**PROBLEM DESCRIPTION**
Every line holding the string "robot" should be copied from the listing.

**SOURCE INFORMATION**
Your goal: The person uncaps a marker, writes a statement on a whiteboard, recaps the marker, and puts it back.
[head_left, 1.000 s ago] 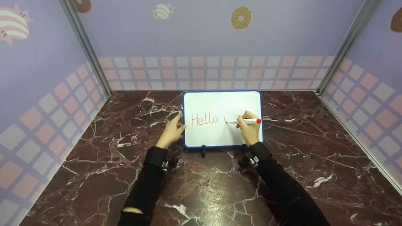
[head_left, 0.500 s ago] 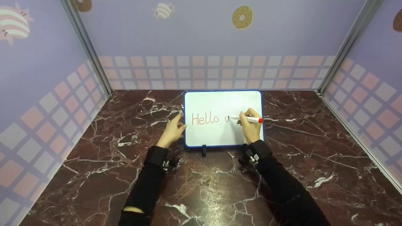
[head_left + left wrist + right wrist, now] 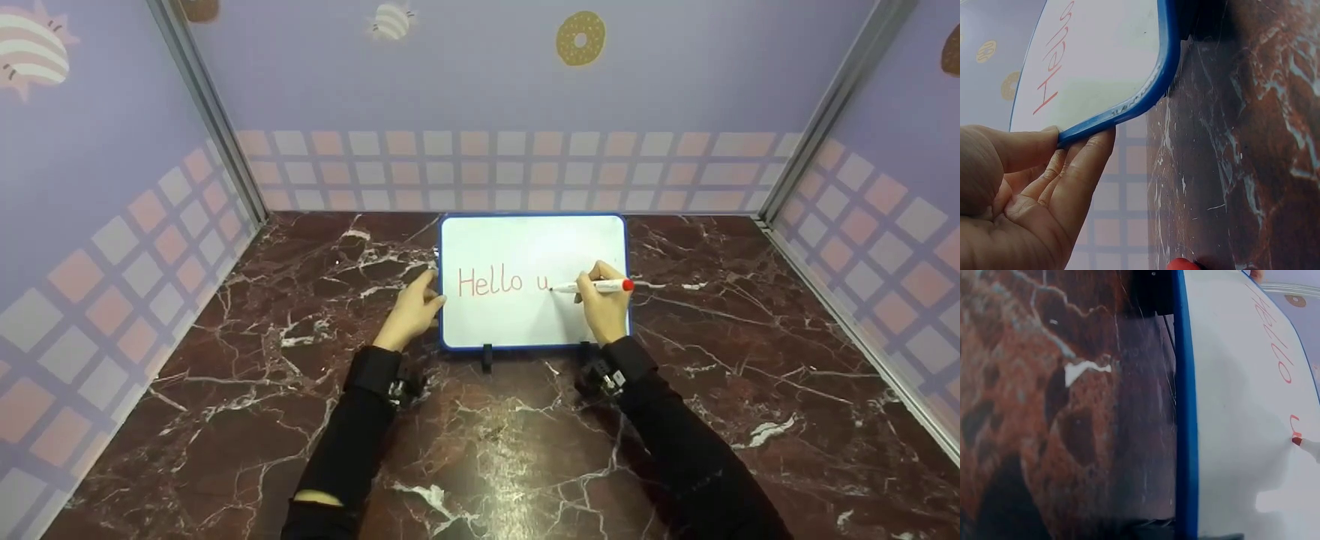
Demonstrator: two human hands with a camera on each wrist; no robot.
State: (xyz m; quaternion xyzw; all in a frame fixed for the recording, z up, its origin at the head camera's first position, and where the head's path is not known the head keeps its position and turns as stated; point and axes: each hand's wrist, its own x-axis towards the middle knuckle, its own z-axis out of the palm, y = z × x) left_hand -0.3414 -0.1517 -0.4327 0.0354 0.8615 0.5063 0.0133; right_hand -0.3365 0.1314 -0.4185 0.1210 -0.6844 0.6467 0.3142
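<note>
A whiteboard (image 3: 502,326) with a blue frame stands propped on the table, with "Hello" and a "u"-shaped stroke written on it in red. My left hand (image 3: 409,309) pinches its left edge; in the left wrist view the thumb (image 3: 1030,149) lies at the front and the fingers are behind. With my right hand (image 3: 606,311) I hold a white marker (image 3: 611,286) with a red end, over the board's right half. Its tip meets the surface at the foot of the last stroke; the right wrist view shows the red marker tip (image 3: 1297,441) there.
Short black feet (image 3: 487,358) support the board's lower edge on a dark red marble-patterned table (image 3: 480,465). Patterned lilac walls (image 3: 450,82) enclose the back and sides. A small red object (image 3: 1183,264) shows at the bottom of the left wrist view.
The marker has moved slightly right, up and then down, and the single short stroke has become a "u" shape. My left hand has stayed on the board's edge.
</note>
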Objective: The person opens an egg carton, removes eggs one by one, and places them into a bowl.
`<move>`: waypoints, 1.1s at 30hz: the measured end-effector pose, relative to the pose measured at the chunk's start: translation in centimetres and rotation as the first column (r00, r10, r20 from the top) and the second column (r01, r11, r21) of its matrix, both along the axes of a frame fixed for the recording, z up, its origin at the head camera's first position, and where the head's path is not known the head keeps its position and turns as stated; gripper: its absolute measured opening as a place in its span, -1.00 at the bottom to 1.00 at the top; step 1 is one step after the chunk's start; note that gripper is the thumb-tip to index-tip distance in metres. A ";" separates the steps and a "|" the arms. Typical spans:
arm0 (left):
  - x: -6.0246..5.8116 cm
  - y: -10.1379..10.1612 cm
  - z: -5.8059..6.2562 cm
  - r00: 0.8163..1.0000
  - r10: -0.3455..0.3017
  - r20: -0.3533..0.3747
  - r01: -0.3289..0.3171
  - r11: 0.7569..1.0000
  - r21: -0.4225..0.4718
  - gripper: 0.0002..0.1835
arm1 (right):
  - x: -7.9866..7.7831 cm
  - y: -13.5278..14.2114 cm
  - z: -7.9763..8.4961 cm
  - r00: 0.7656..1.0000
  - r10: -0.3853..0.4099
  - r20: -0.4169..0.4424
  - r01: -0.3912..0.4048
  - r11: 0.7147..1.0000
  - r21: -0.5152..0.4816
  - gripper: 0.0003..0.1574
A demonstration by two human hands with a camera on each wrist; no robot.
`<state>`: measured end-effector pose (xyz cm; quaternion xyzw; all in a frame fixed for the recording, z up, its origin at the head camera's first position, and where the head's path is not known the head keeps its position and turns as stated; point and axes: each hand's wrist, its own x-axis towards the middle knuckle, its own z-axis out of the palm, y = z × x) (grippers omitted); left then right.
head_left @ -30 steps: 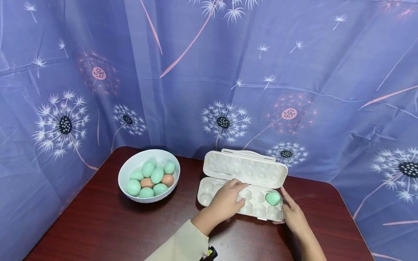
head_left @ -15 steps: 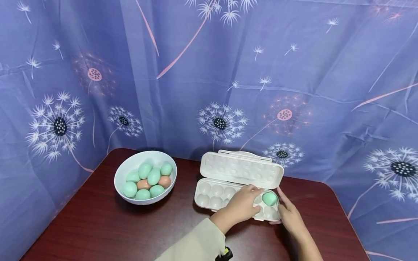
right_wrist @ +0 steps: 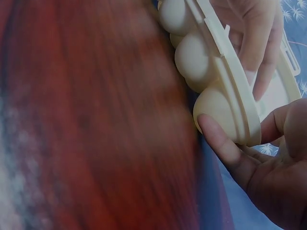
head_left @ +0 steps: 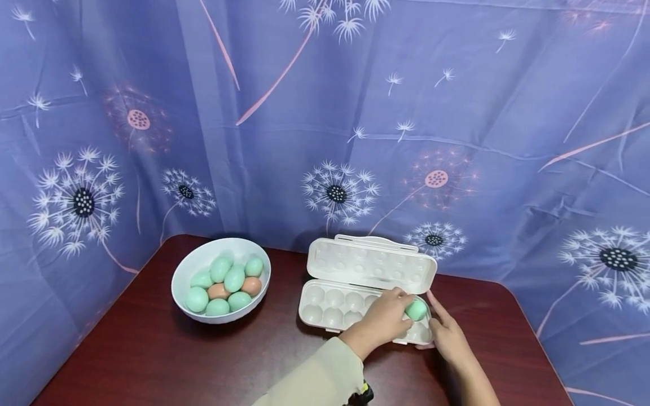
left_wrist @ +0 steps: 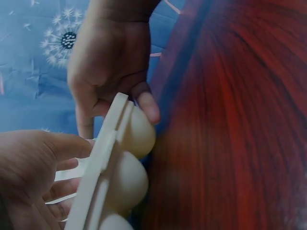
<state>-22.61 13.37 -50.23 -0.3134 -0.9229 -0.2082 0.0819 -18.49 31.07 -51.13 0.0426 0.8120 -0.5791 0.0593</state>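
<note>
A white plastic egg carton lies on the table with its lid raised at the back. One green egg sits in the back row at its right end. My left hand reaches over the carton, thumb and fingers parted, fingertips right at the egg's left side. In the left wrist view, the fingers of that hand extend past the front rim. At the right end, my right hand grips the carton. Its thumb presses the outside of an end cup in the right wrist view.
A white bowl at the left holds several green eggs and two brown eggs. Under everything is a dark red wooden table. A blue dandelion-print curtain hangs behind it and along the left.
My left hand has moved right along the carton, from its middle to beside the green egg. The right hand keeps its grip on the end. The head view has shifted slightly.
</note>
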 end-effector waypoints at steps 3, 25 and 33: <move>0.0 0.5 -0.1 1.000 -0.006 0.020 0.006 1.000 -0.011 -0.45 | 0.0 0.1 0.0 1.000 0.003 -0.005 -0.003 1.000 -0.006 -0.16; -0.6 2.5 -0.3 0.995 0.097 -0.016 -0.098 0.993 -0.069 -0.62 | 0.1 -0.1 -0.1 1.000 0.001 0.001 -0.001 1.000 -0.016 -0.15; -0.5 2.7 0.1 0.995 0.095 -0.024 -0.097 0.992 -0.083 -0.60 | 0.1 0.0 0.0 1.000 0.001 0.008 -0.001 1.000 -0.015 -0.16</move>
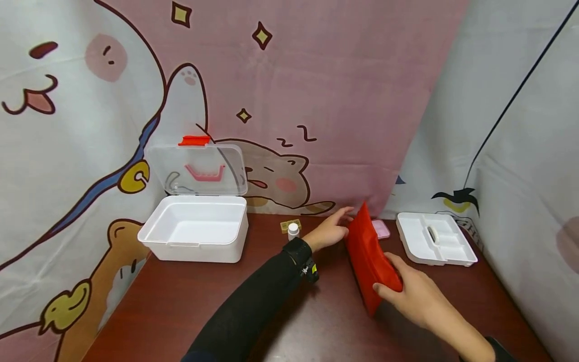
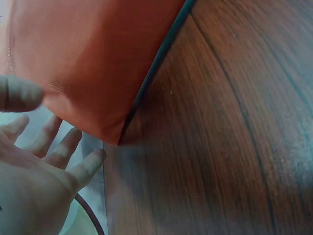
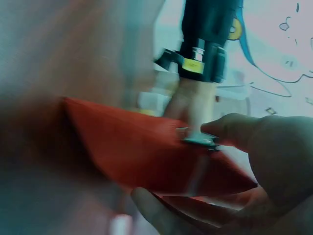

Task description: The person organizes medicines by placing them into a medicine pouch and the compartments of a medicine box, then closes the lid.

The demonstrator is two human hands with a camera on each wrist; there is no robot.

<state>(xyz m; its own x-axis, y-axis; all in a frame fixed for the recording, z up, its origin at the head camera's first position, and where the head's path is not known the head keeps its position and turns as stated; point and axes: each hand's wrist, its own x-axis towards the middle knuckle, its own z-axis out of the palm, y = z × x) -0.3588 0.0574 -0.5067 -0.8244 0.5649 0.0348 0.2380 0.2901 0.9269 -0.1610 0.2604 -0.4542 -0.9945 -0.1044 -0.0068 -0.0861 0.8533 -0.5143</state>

**SOLUTION TO THIS PROBLEM**
Demonstrator: two human hands with a camera on each wrist; no robot.
A demonstration by two human hands with a camera on each wrist; no robot.
The demonstrator is two human hands with a camera on each wrist; there is no robot.

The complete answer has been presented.